Zimmermann deixou o celibato e ingressou na política

tarcisioNovohamburgo.org – Antes de falar dos primeiros planos de Zimmermann para administrar Novo Hamburgo, gostaríamos que falasse um pouco mais sobre a sua trajetória até chegar na cidade e conquistar os votos de 54% dos hamburguenses?

Zimmermann – Antes de começar a dividir a minha vida entre Novo Hamburgo e o Distrito Federal eu só tinha me dividido entre a região noroeste do Rio Grande do Sul, Porto Alegre e o Vale do Rio dos Sinos. Na minha infância e pré-adolescência, mais especificamente dos 10 aos 15 anos, estudei na escola Sagrada Família, de Santo Ângelo, a qual preparava estudantes para serem futuros padres. “Decidi abandonar o caminho do celibato, tão logo conclui o ensino Fundamental, em Santo Ângelo”, revela.

Novohamburgo.org – Onde o senhor fez o Ensino Médio?

Zimmermann – Os dois primeiros anos do ensino Médio eu fiz em Rio Pardo e a conclusão do curso científico foi em Íjui. De lá eu sai diretamente para a capital gaúcha, e em 1976 já ingressava na Universidade Federal do Rio Grande do Sul, no curso de sociologia. Paralelamente passei num concurso para trabalhar no Banrisul Processamento de Dados.

Foram cinco anos de estudo em colégio interno de padres até abandonar as possibilidades de chegar ao celibato

Novohamburgo.org – Como foi sua trajetória em Porto Alegre?

Zimmermann – Minha formação universitária em sociologia durou até 1979 e durante aquele período na capital Gaúcha e me envolvi no movimento estudantil, sindical e até político. Recordo-me que foi exatamente a partir dos movimentos estudantis que ingressei na vida política e por volta de 1978, começava em Porto Alegre, o debate para a criação do Partido dos Trabalhadores. Além de ter sido um dos fundadores do Partido dos Trabalhadores, também, contribuí naquela oportunidade, para a criação do Sindicato dos Trabalhadores em Processamento de Dados, em Porto Alegre.

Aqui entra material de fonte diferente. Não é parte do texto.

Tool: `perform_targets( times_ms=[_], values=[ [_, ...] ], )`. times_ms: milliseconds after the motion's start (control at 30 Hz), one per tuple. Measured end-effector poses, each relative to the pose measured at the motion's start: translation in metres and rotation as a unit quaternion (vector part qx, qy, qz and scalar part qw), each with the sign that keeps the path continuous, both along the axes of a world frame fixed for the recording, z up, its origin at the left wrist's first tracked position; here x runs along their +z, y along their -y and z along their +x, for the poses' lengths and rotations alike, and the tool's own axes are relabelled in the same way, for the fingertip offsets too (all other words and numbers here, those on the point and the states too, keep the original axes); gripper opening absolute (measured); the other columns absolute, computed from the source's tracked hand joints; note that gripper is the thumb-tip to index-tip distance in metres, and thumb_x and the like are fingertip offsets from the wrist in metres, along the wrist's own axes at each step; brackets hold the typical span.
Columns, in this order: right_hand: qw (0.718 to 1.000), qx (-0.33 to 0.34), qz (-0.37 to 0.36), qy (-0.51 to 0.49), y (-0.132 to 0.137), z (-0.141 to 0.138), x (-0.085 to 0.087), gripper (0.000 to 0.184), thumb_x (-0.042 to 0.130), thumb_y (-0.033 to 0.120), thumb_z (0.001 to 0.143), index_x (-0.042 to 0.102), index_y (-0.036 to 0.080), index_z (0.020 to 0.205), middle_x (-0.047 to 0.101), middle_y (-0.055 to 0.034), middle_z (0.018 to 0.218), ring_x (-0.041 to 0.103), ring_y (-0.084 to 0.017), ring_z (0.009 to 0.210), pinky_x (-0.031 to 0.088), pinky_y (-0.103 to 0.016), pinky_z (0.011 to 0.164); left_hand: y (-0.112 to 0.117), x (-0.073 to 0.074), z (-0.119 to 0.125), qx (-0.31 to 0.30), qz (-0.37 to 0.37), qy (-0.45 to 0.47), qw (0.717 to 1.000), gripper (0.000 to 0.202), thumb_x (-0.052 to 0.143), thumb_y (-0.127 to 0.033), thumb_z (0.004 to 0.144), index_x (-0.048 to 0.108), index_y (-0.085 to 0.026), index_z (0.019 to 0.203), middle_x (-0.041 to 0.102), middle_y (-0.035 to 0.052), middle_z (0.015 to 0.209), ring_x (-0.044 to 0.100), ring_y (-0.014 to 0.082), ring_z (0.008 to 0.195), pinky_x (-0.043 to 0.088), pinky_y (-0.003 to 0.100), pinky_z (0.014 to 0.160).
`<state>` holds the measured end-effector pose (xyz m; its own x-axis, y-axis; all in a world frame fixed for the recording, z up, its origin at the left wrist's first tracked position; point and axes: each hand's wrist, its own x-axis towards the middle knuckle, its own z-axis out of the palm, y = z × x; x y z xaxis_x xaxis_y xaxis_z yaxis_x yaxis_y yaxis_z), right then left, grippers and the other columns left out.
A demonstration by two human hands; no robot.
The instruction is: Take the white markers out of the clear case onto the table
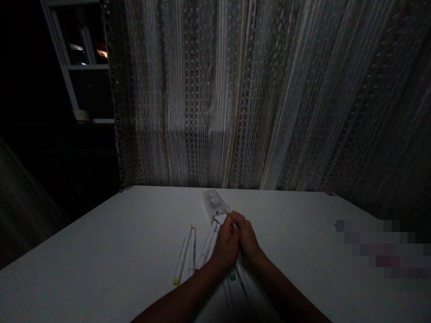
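Together, left grip (226,246) and right grip (247,237) closed around white marker (220,218).

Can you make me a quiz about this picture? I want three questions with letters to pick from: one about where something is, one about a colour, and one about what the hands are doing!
1. Where is the clear plastic package?
A) On the floor
B) On the table, beyond the hands
C) Inside the window

2. What colour is the tip of the leftmost marker?
A) Green
B) Blue
C) Yellow

3. What are the hands doing?
A) Lying far apart
B) Wearing gloves
C) Closed together around the marker ends

Answers:
1. B, because it lies on the white tabletop past the hands.
2. C, because a yellow tip shows at its near end.
3. C, because the left hand and the right hand meet around them.
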<state>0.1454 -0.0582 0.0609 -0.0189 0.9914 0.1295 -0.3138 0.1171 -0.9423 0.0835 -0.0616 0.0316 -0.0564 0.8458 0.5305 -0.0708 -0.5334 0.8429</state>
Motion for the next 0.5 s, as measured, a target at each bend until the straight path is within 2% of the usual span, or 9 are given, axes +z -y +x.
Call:
perform_targets(
  times_ms=[500],
  values=[
    [1.0,-0.003,-0.001,0.0,0.0002,-0.0007,-0.0005,0.031,0.061,0.049,0.056,0.056,0.019,0.053,0.054,0.0022,0.05,0.049,-0.014,0.054,0.043,-0.027,0.057,0.0004,0.0007,0.0002,-0.014,-0.019,0.012,1.0,0.025,0.049,-0.041,0.081,0.055,-0.018,0.088,0.06,0.0045,0.082,0.056,0.0199,0.083,0.045,0.032,0.081]
  ],
)
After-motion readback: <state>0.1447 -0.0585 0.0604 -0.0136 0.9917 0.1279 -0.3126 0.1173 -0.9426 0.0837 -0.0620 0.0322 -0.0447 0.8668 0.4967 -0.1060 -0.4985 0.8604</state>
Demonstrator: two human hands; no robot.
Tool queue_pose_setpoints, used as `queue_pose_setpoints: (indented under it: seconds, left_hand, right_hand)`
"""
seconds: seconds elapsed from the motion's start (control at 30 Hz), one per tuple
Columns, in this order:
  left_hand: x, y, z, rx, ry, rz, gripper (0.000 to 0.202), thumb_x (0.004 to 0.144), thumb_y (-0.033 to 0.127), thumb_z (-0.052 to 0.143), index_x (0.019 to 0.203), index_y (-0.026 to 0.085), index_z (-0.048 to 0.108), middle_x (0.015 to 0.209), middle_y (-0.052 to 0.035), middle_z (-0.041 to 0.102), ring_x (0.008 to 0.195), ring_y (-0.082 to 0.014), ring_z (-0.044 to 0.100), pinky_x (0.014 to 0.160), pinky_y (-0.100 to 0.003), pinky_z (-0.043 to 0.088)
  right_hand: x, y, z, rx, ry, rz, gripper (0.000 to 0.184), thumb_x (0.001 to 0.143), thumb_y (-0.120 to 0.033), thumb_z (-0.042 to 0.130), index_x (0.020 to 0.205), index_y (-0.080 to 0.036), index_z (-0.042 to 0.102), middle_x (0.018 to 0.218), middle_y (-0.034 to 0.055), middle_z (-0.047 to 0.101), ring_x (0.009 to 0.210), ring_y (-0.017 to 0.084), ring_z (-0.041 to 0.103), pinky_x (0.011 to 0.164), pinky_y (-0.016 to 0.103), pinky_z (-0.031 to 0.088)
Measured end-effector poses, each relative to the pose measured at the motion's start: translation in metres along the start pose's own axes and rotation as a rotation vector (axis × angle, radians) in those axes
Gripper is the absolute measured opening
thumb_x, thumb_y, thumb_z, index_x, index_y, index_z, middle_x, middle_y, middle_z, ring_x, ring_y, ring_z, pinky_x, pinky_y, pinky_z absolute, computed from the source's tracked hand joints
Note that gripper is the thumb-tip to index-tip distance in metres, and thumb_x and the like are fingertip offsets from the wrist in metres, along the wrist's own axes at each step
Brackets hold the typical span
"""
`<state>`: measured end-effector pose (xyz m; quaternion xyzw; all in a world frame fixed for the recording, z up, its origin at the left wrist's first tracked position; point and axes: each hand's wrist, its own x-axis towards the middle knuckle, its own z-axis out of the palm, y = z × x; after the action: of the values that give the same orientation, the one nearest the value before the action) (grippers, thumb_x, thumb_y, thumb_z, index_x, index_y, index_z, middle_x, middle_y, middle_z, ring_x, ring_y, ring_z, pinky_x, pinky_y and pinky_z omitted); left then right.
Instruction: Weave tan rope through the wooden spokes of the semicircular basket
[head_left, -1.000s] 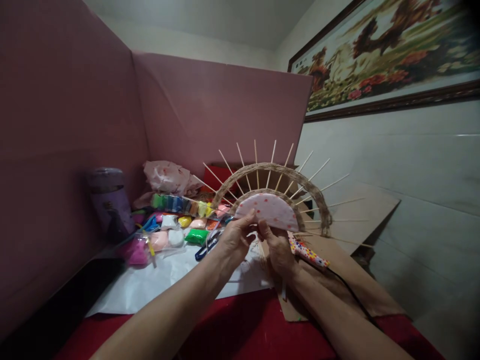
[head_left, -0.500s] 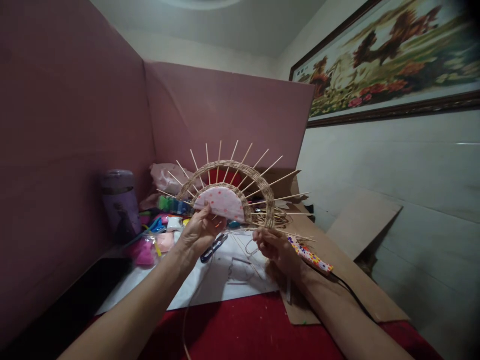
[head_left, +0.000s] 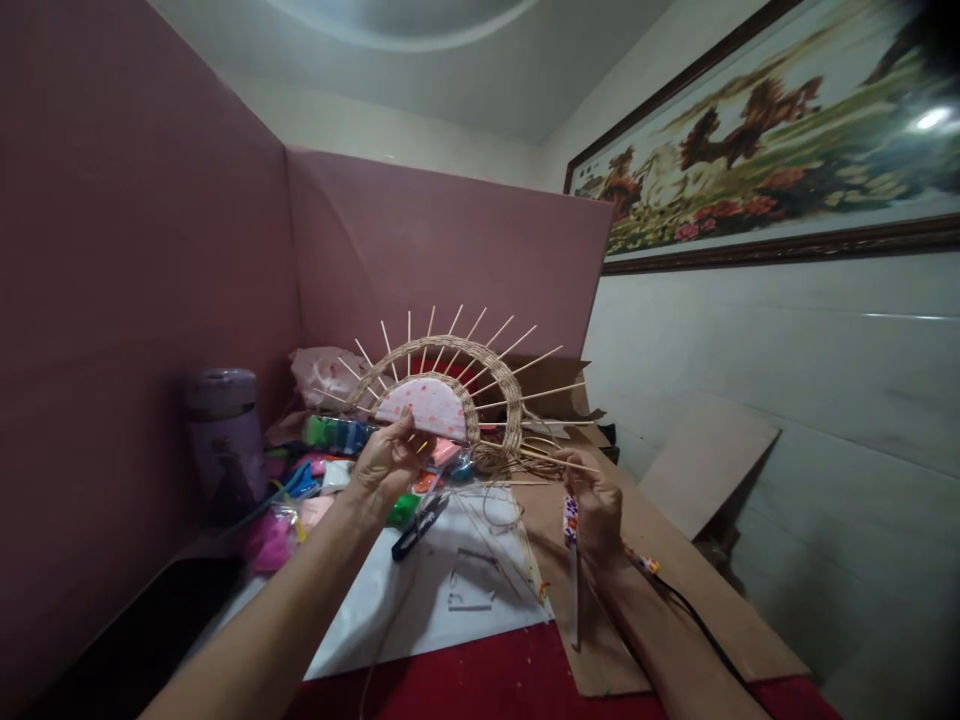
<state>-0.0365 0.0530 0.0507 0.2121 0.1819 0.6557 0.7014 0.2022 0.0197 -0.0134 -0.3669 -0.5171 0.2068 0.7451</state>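
My left hand [head_left: 394, 455] grips the lower edge of a fan-shaped woven piece, thumb on its front. At the centre is a pink dotted half-round panel [head_left: 431, 405]. Thin wooden sticks [head_left: 496, 378] radiate from it through two tan woven bands, the outer band [head_left: 514, 400] set apart from the inner. My right hand [head_left: 592, 500] is closed in a pinch by the lowest stick at the right end, apparently on tan twine [head_left: 536, 415] running from the outer band; its fingertips partly hide the contact. More twine loops [head_left: 504, 508] hang below.
A purple tumbler [head_left: 223, 440] stands left, beside colourful bagged clay [head_left: 277, 535]. A dark blue-handled tool [head_left: 420, 528] lies on white paper [head_left: 375, 610]. Under my right arm are cardboard [head_left: 705, 610] and a floral-patterned tool [head_left: 643, 562] with a black cable. Pink panels [head_left: 450, 240] stand behind.
My right hand has moved right, away from the outer band's end to the tip of the lowest stick. The woven piece stays in my left hand; the view has tilted slightly up.
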Motion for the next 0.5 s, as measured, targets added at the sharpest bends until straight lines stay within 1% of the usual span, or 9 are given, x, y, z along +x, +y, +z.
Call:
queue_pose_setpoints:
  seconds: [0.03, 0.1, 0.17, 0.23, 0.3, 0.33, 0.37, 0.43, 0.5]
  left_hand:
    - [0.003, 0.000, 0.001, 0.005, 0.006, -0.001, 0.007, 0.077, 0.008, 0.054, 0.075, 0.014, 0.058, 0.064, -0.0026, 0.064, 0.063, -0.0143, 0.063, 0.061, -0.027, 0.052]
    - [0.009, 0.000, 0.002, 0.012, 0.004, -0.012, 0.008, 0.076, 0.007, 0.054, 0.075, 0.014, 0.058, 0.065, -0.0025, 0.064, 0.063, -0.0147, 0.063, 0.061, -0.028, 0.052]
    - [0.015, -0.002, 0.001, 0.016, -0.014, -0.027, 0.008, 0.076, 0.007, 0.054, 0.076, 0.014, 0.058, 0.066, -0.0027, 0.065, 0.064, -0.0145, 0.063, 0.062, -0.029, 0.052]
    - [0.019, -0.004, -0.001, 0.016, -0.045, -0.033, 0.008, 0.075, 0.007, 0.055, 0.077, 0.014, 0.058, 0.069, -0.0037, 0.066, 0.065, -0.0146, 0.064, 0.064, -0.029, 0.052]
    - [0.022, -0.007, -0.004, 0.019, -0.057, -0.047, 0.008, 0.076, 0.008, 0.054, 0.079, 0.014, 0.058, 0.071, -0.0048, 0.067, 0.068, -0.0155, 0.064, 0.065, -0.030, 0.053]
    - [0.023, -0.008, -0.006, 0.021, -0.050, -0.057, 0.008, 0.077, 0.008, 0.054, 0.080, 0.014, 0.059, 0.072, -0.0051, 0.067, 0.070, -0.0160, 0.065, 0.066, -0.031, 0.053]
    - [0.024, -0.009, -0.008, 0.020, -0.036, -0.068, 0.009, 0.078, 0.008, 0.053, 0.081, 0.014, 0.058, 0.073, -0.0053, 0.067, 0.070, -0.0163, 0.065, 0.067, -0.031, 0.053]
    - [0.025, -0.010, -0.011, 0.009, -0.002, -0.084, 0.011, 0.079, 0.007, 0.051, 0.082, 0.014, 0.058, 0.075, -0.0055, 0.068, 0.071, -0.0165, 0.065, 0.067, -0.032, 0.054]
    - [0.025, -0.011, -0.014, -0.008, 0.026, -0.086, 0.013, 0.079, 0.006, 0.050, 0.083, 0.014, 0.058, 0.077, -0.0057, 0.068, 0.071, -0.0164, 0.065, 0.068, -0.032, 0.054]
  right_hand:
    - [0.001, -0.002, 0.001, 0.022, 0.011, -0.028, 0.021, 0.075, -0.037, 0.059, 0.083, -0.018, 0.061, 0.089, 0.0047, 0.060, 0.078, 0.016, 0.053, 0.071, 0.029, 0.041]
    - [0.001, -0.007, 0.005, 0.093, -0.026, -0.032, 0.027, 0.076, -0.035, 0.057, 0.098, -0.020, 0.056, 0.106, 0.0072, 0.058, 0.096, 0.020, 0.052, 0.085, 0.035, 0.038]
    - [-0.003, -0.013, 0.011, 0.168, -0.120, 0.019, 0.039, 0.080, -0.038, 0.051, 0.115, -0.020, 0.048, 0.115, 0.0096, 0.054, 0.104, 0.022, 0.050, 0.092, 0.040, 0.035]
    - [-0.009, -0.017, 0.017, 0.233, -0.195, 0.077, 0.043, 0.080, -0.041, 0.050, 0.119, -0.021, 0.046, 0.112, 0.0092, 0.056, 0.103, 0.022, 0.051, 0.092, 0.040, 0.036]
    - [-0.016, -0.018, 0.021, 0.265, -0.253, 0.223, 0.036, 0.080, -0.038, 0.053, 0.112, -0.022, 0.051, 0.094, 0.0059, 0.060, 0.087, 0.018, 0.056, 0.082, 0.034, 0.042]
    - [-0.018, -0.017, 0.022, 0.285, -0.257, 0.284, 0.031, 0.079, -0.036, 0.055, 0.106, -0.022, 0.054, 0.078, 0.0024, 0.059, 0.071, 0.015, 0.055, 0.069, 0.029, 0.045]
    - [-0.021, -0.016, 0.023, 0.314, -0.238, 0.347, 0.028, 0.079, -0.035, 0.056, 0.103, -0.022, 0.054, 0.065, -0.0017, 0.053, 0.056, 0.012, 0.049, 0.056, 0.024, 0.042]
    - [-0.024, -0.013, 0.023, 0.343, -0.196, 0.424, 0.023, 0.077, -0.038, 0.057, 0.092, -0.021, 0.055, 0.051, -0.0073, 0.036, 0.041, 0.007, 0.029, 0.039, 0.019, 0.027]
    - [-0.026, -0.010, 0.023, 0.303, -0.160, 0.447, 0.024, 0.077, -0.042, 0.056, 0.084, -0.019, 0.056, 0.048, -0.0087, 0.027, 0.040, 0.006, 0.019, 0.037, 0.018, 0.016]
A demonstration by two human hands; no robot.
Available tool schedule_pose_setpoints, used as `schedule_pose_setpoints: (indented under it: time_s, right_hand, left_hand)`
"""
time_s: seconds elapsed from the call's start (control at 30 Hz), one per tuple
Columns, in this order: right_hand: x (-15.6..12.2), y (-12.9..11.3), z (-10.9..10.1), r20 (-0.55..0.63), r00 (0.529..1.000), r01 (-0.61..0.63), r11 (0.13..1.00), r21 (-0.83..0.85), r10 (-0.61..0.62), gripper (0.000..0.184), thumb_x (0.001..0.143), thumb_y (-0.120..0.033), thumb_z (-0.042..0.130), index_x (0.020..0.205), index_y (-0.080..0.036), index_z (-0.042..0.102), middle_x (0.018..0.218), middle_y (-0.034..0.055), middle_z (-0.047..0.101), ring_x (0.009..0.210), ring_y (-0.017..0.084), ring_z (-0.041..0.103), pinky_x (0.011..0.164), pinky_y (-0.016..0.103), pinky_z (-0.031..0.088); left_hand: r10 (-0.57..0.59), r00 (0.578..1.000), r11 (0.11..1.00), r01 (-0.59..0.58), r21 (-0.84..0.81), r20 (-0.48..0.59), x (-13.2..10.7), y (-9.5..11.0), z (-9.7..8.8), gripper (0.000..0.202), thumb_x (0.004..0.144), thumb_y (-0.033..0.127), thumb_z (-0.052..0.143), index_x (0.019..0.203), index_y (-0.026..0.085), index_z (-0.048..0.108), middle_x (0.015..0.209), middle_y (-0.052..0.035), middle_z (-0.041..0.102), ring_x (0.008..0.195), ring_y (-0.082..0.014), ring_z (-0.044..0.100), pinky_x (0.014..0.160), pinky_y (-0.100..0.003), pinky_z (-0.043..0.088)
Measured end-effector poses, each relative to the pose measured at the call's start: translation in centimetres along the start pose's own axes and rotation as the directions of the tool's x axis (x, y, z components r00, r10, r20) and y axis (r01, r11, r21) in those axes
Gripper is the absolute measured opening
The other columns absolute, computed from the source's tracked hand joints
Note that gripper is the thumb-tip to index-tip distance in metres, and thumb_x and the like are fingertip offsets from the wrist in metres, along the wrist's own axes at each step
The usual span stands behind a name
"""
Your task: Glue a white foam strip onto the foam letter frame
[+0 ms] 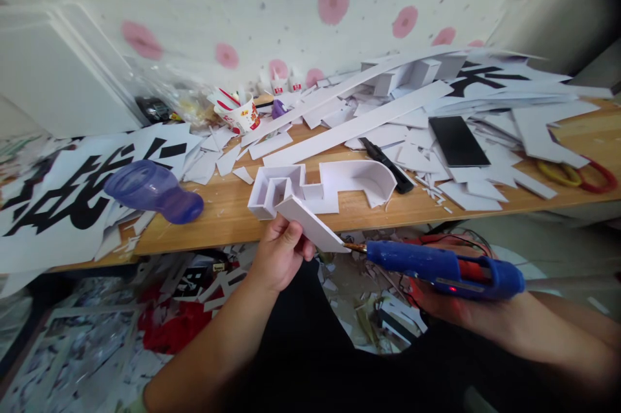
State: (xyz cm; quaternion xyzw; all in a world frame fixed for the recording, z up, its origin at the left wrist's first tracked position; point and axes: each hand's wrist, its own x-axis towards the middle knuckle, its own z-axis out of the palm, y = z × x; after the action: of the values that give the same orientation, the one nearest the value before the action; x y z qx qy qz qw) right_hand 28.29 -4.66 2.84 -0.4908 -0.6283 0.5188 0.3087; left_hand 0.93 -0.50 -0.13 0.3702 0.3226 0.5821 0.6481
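My left hand (pixel 281 251) pinches a white foam-board strip (pixel 310 222), held out in front of the table edge. My right hand (pixel 446 300) grips a blue hot glue gun (pixel 436 264), and its brass nozzle touches the strip's lower right corner. Just behind the strip, a white foam-board channel-letter model (pixel 334 183) with raised walls sits on the wooden table (pixel 228 219).
A purple plastic bottle (pixel 155 189) lies on its side at left, on printed sheets with black characters (pixel 72 196). A black utility knife (pixel 388 164), a dark phone (pixel 458 141), red-and-yellow scissors (pixel 582 173), a paper cup (pixel 242 115) and heaps of white offcuts cover the table. Scraps litter the floor.
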Motion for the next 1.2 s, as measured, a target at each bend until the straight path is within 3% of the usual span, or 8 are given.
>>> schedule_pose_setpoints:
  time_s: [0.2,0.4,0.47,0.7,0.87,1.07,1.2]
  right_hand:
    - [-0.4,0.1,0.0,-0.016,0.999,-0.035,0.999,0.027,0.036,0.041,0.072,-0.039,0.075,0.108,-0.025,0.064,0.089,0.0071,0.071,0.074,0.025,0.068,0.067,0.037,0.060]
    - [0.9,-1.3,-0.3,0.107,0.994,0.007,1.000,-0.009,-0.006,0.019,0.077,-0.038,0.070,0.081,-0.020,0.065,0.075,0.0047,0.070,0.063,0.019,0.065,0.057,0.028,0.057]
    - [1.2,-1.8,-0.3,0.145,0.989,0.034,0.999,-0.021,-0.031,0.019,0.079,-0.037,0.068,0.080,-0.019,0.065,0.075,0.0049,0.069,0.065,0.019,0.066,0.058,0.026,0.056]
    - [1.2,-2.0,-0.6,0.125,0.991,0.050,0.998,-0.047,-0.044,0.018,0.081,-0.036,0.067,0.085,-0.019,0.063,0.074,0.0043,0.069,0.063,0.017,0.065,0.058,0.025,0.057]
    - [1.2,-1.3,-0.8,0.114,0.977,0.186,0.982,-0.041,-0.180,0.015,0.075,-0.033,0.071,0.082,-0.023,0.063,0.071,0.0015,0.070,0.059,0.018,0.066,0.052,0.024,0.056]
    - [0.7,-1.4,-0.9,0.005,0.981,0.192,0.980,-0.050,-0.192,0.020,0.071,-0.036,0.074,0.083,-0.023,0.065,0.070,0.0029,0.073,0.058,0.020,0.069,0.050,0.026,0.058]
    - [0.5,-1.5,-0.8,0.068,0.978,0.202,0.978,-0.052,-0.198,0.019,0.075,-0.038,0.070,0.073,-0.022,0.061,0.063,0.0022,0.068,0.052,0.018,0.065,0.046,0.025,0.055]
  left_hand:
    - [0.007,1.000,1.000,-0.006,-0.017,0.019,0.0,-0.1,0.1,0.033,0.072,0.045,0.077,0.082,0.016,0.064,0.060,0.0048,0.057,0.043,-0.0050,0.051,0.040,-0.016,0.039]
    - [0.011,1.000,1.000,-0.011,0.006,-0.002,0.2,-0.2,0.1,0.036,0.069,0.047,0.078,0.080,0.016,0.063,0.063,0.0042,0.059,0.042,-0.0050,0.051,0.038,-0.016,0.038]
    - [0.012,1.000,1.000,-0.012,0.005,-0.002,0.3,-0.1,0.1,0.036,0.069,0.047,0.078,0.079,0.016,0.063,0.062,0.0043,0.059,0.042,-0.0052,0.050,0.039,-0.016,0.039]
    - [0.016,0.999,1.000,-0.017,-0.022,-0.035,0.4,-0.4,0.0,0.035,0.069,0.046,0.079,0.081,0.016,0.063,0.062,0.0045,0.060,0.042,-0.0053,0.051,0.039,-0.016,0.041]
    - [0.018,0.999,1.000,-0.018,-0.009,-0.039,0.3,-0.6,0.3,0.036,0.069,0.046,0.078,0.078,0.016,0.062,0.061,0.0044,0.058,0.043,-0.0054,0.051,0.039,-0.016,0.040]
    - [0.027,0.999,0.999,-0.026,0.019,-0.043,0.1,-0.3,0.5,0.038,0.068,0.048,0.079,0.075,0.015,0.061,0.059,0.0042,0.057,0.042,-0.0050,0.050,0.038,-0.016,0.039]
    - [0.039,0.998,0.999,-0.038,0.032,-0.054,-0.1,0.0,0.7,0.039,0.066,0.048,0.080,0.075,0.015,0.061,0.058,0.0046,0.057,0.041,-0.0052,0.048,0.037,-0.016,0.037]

Novohamburgo.org – Aconteceu mais alguma coisa importante na sua vida, naquele período?

Zimmermann – Sim, era por volta de 1977 quando eu passei a atuar como voluntário na ONG chamada GEA – Estudos e Assessoria Sindical. Tal organização se dedicava basicamente em promover a educação sindical para as representações de trabalhadores rurais e ajudar a organizar cooperativas. Neste espaço de formação eu atuei na capital Gaúcha até 1985.

Novohamburgo.org – Quando foi o seu casamento?

Zimmermann – Me casei com Sílvia Zimmermann, em 4 de dezembro de 1978 – há 30 anos. “A Sílvia é odontóloga e era por volta de 1985 quando decidimos ir morar em Três de Maio, levamos junto o nosso filho mais velho, o Mateus, e fomos realizar um trabalho de formação para a GEA – entidade que não existe mais, e permanecemos lá naquela região até 1989, quando já com mais um integrante na família, o filho Guilherme, retornamos para Novo Hamburgo”, lembra.